▶ **Work order**: Copy each line of the data below, character for character.

▶ **Data section**:

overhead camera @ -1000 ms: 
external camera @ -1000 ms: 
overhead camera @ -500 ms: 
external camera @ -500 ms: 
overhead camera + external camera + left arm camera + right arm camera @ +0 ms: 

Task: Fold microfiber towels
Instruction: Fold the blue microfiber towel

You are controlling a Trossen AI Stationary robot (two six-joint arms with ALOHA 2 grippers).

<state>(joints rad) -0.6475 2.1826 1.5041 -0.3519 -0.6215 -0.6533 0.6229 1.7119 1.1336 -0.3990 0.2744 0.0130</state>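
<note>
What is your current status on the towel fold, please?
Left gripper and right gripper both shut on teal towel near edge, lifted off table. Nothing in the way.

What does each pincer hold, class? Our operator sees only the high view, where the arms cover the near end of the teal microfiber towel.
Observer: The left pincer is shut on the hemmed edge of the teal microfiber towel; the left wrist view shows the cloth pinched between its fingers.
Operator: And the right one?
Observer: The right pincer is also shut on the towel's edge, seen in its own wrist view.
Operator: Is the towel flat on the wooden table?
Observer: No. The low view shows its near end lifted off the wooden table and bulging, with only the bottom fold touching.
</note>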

▶ **Response to this task**:
overhead camera @ -1000 ms: 
external camera @ -1000 ms: 
overhead camera @ -500 ms: 
external camera @ -500 ms: 
overhead camera + external camera + left arm camera + right arm camera @ +0 ms: 

Task: Fold microfiber towels
Instruction: Fold the blue microfiber towel

You are controlling a Trossen AI Stationary robot (two six-joint arms with ALOHA 2 grippers).

<state>(joints rad) -0.6475 2.1826 1.5041 -0.3519 -0.6215 -0.6533 0.6229 1.7119 1.1336 -0.3990 0.2744 0.0130</state>
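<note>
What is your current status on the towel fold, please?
Left gripper and right gripper both shut on teal towel near edge, lifted off table. Nothing in the way.

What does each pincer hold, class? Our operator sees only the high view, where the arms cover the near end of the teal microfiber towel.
Observer: The left pincer is shut on the hemmed edge of the teal microfiber towel; the left wrist view shows the cloth pinched between its fingers.
Operator: And the right one?
Observer: The right pincer is also shut on the towel's edge, seen in its own wrist view.
Operator: Is the towel flat on the wooden table?
Observer: No. The low view shows its near end lifted off the wooden table and bulging, with only the bottom fold touching.
</note>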

This exercise calls for no further output.